・ISDNは音声などのアナログ・データもディジタルに変換して送受信し,
 さまざまなメディアを同一のインタフェースで扱う回線である。
・1本の電話回線上に,音声やデータ通信に使うBチャネル2本と,
 制御用のDチャネル1本がある。
・電話回線上に,これ以上のチャネルを増やしていくことができず,
 速度的に限界がある。

 「電話をしながらインターネットも同時にできる」――。これがISDN。英語の総合ディジタル通信網の頭文字をとった略語だ。NTT地域会社(NTT東日本と西日本)などが提供する通信サービスの一種で,その名の通り,信号をアナログではなくディジタル方式で扱う。

 音声などのアナログ・データもいったんディジタル・データに変換してからやりとりする。そして,ディジタル・データとの区別なく,同じように扱われる。つまり,さまざまな形式のデータが同一インタフェースで扱えるのだ。名称に“総合”という用語が付いているのは,こうした特徴を表しているためである。

合計3本の論理チャネルを用意

 ディジタル方式というとなにか特別なイメージを持つかもしれないが,電話局とユーザー宅の間を結ぶ電話線は加入電話で使っているものをそのまま流用する。電話線は同じでも,そこを流れる信号のタイプが違うのである。

図 三つの理論的なチャネルを備えるISDN
ISDNには,Bチャネルと呼ぶ通信用のチャネルが2本,Dチャネルと呼ぶ制御用のチャネルが1本備わっている。Dチャネルを用いて電話をかけ,電話がつながるとBチャネルで音声やデータを送るしくみである。
 ディジタルの特徴を生かして,1本の電話線の上に3本の論理的な回線を設定してある点は加入電話にはない特徴。Bチャネルと呼ぶ64kビット/秒の回線が2本(B1とB2),Dチャネルと呼ぶ16kビット/秒の回線が1本――の合計3本の論理回線が提供される([拡大表示])。Bチャネルは音声やデータを送る通信用,Dチャネルは電話をかけたり受けたりする制御用に使う。冒頭で紹介した「電話もインターネットも」という売り文句は,Bチャネルが2本あり,両方を同時に使えるということを表している。

3チャネルのデータを混在させる

 では,実際にISDN回線上をデータがどのように流れるかを見てみよう。ISDN回線上では,48ビット長のフレームが250マイクロ秒ごとに上下方向べつべつに送受信される。このフレーム中にはB1チャネル用のデータが16ビット,B2用が16ビット,Dチャネル用データが4ビット含まれる。したがって,各チャネルの伝送速度は,
B1=B2=16×1/0.00025=64k
D=4×1/0.00025=16k
となる。つまり,全体で144kビット/秒の通信が可能な伝送路に,仮想的に3チャネルを作り出しているのだ。

Dチャネルで制御,Bチャネルで通信

 BチャネルやDチャネルを使って,どのように通信するか見てみよう。

 まず電話機の受話器を上げて電話番号を押すと,Dチャネルを通じて通信相手へ着信要求が送られる。この着信要求信号には,どんなタイプの通信を要求しているのかを示す識別子も入っている。例えば,音声による電話なのか,ディジタル・データ通信なのか,といった情報である。したがって,着信側はこの情報により,適切な端末(電話機やパソコン)を呼び出せる。

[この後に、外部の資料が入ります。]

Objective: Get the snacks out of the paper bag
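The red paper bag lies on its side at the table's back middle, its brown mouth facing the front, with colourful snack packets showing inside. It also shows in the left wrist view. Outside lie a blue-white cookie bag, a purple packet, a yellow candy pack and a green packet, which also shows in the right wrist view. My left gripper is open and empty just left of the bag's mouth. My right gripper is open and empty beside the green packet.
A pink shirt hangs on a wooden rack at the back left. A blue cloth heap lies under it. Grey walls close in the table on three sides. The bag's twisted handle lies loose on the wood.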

 次に相手が電話に出ると,使っていないBチャネルのうちの1本が通信路として確保される。あとは確保したBチャネルを占有して,音声やデータを互いに送受信し続ける。

 そして,会話やデータの送受信が終わってどちらかが電話を切ると,再びDチャネルで相手に電話を切ったことを表す切断信号を送り,最後にBチャネルが解放されて,通信が終わる。

 逆に相手から電話がかかってくる場合はどうか。この場合は,最初の手順で,Dチャネルを通じて着信要求信号が送られてくる。また1本のBチャネルを使っているときに,別の電話をかけたりかかってきた場合は,Dチャネルで制御信号をやりとりして,使っていない残りのBチャネルを確保する。

ネット接続には高速化は限界

 ISDNサービスが始まってすでに10数年が経過した。サービス開始当初は,先進性とともに高速性が魅力的だった。その後,インターネット接続用の回線として注目されることになった。

 しかし,広い帯域(ブロードバンド)でもって高速伝送が可能なADSLやCATVと比べると,ISDNの「帯域幅」は狭い。電話回線上では,Bチャネルを2本束ねた128kビット/秒の速度がほぼ限界で,この先の高速化は見込めない。結局,ISDNは“ナローバンド”をカバーする回線である。